● Task to complete
From the line below that contains "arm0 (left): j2" to the line that contains "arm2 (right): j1", repeat every line exactly, both ends included, and nothing else.

━━━━━ Extracted material

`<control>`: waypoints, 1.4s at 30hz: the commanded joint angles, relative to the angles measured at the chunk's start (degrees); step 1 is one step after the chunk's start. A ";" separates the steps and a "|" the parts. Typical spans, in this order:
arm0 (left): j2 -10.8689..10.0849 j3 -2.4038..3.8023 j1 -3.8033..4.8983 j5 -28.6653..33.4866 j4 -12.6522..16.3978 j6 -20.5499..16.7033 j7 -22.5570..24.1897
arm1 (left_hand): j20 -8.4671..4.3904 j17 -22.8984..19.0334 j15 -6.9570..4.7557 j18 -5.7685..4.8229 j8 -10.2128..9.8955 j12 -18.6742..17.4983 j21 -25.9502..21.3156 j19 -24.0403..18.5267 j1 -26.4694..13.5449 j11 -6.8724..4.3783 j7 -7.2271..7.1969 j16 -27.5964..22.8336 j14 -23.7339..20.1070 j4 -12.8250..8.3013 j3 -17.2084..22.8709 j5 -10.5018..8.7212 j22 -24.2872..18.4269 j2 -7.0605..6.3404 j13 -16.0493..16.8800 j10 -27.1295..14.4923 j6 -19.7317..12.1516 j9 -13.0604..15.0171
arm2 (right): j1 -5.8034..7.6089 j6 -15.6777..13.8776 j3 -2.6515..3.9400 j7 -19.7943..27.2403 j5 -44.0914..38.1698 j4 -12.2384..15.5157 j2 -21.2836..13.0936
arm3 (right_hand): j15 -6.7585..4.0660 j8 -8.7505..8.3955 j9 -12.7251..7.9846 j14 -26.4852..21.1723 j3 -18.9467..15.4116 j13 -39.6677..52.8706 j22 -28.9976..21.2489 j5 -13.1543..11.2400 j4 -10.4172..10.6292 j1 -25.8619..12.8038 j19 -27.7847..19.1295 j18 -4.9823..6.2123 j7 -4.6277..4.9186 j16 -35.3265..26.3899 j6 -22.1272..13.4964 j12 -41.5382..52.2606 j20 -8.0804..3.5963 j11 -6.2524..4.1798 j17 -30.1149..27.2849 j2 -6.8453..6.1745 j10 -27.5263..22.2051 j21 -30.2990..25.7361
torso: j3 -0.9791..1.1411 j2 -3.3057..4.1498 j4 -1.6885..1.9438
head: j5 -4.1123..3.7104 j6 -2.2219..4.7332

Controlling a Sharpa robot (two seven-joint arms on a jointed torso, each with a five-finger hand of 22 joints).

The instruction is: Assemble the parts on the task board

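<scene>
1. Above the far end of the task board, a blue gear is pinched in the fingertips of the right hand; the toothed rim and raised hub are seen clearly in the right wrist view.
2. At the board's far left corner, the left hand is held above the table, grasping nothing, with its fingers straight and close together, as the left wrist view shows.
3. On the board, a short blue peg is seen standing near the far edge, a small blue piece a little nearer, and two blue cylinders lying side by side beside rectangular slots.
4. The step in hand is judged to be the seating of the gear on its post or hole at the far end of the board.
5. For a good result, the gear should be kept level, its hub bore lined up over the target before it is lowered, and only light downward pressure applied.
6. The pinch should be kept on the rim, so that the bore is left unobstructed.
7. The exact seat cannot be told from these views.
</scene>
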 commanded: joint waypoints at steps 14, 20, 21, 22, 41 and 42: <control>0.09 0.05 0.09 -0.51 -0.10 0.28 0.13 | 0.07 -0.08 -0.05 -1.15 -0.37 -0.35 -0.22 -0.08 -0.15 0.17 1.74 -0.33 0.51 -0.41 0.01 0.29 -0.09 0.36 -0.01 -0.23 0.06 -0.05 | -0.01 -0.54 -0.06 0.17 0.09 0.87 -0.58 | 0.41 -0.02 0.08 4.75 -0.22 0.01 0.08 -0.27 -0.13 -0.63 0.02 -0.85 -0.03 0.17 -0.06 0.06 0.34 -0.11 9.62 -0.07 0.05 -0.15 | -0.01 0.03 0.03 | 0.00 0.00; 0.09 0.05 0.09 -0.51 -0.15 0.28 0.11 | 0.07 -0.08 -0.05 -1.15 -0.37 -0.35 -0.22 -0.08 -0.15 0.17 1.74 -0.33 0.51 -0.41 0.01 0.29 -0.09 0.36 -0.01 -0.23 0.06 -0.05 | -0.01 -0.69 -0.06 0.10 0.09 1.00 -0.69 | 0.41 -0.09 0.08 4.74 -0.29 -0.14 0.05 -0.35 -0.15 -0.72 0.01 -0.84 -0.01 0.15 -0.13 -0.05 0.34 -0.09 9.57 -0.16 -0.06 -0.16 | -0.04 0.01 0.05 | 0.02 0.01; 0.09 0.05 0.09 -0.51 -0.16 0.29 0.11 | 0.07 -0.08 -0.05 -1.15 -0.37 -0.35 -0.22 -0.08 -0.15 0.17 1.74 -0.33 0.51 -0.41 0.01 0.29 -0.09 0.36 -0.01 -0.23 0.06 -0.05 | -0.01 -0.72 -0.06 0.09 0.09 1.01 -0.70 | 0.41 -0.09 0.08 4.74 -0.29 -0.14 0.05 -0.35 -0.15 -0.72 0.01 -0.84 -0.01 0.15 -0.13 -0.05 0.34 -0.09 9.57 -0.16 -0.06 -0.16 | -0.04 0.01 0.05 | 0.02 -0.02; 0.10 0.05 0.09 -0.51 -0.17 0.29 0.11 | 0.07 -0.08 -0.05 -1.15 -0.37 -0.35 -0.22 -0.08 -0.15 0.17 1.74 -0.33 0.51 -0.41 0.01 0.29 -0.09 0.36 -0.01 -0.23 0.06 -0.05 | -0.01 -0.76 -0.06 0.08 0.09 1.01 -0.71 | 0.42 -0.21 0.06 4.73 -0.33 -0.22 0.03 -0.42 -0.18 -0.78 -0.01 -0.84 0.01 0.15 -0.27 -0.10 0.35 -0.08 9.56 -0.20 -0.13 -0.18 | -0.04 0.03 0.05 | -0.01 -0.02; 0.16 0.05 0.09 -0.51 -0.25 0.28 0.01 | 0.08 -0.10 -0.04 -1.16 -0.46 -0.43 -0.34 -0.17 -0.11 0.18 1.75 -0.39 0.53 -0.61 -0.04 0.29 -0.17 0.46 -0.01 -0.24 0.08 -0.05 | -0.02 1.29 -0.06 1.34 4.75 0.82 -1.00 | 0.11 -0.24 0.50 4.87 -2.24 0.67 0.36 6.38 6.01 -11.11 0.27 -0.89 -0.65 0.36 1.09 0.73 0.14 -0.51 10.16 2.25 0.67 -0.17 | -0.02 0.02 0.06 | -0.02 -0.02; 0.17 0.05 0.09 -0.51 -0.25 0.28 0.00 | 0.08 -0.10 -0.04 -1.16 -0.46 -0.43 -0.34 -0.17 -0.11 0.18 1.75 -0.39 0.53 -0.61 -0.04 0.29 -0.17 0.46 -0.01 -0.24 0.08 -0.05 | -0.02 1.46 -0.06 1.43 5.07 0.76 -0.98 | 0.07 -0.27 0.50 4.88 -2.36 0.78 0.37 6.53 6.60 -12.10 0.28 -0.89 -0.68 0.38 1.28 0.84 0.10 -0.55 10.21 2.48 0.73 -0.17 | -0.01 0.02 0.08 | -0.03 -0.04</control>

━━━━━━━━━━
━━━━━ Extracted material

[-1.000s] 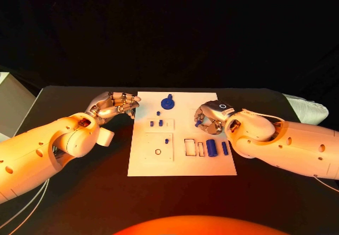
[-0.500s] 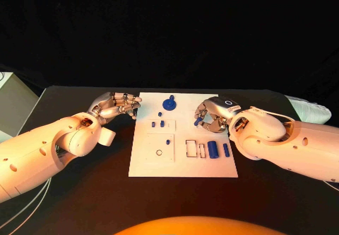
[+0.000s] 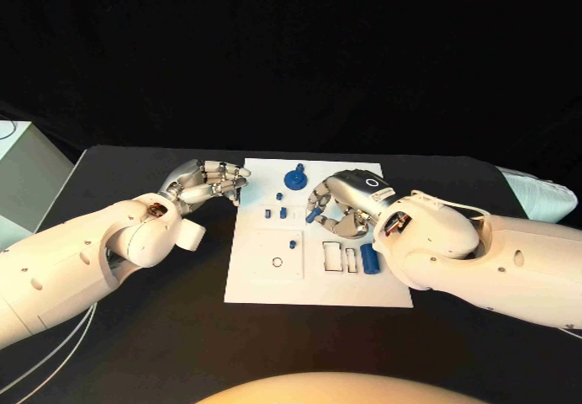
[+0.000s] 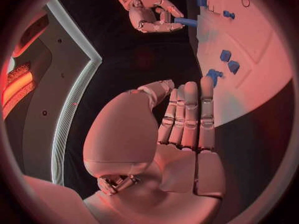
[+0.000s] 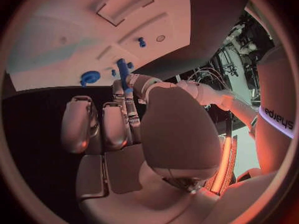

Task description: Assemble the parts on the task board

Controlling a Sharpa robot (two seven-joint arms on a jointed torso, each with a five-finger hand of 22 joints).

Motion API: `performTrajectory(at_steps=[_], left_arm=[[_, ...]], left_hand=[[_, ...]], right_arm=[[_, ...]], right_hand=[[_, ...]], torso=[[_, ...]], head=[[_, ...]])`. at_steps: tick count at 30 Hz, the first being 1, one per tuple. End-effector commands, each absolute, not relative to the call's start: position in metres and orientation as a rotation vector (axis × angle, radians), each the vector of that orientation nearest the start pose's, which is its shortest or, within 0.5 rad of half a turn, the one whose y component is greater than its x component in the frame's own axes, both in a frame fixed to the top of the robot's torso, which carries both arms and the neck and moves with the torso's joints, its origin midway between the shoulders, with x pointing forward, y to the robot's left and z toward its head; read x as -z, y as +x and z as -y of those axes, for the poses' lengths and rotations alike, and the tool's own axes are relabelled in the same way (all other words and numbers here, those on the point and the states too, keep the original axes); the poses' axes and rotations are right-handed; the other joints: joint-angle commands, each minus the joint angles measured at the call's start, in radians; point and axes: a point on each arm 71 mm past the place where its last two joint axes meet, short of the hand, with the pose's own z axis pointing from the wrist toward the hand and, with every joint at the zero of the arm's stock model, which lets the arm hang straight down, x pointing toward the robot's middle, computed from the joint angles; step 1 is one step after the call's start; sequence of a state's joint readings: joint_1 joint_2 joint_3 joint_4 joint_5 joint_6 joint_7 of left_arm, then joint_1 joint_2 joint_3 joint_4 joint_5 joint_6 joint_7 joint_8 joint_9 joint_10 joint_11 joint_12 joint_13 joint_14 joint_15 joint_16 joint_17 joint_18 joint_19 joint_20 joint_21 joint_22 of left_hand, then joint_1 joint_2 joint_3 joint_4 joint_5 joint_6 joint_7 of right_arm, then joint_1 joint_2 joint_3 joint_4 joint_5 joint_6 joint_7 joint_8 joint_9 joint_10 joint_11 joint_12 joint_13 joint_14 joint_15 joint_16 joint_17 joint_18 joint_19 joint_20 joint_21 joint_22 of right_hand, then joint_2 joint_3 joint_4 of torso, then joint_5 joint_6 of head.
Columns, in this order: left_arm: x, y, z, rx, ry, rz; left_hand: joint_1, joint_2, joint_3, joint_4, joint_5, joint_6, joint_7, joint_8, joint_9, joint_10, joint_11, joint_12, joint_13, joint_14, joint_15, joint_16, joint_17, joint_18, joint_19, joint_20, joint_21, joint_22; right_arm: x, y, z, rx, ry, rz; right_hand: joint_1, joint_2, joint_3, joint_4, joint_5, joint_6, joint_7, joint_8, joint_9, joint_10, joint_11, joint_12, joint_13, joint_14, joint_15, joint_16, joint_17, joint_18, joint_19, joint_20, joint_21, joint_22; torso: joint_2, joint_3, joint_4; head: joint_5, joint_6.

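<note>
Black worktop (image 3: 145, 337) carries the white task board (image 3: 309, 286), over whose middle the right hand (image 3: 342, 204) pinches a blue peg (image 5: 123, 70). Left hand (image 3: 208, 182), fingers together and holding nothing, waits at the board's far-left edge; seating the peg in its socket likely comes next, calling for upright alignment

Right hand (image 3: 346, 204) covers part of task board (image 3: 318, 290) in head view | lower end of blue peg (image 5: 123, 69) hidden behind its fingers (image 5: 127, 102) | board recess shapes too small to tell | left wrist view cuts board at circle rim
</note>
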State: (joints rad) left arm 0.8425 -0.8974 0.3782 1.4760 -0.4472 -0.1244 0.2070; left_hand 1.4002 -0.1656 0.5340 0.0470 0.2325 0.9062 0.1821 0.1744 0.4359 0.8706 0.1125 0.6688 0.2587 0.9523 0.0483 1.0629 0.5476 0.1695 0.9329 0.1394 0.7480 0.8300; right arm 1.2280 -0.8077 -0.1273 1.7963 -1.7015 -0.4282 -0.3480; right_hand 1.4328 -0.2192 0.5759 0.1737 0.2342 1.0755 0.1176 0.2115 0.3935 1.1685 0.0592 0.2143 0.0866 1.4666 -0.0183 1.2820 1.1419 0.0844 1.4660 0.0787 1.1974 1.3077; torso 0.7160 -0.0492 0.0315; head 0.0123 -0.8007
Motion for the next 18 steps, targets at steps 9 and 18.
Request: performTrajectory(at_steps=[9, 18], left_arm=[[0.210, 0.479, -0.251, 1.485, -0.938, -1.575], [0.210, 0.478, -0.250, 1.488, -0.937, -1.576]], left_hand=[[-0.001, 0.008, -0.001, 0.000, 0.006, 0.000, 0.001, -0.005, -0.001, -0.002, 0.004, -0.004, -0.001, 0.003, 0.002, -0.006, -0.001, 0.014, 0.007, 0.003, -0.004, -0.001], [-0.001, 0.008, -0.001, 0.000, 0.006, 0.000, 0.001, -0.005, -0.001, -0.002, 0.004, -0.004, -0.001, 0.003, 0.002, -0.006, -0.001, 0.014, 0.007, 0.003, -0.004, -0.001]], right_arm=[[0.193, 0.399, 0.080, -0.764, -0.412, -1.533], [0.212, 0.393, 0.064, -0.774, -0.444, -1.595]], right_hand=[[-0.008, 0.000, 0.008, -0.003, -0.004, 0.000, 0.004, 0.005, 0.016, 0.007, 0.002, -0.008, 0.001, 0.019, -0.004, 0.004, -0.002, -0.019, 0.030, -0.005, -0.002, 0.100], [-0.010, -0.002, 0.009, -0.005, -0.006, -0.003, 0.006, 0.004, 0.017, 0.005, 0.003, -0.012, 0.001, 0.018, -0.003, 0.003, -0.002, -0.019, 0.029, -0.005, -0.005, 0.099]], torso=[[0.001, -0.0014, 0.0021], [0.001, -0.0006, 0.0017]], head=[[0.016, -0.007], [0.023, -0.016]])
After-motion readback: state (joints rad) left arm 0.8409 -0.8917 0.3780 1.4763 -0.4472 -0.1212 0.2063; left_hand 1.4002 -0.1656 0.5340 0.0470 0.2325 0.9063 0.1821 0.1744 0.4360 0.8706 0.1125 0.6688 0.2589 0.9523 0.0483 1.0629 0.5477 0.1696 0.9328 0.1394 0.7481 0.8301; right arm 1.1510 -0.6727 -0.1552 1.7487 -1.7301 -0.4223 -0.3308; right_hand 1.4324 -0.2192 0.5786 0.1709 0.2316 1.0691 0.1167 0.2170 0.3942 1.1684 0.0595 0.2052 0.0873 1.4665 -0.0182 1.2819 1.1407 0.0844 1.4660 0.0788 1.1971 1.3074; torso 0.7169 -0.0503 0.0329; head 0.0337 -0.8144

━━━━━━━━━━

● Solved exercise
arm0 (left): j2 -10.8689..10.0849 j3 -2.4038..3.8023 j1 -3.8033..4.8983 j5 -28.6653..33.4866 j4 -12.6522..16.3978 j6 -20.5499..16.7033 j7 -22.5570..24.1897
arm1 (left_hand): j20 -8.4671..4.3904 j17 -22.8984..19.0334 j15 -6.9570..4.7557 j18 -5.7685..4.8229 j8 -10.2128..9.8955 j12 -18.6742..17.4983 j21 -25.9502..21.3156 j19 -24.0403..18.5267 j1 -26.4694..13.5449 j11 -6.8724..4.3783 j7 -7.2271..7.1969 j16 -27.5964..22.8336 j14 -23.7339..20.1070 j4 -12.8250..8.3013 j3 -17.2084..22.8709 j5 -10.5018..8.7212 j22 -24.2872..18.4269 j2 -7.0605..6.3404 j13 -16.0493..16.8800 j10 -27.1295..14.4923 j6 -19.7317..12.1516 j9 -13.0604..15.0171
arm2 (right): j1 -5.8034..7.6089 j6 -15.6777..13.8776 j3 -2.6515..3.9400 j7 -19.7943..27.2403 j5 -44.0914..38.1698 j4 -12.2384..15.5157 j2 -21.2836..13.0936

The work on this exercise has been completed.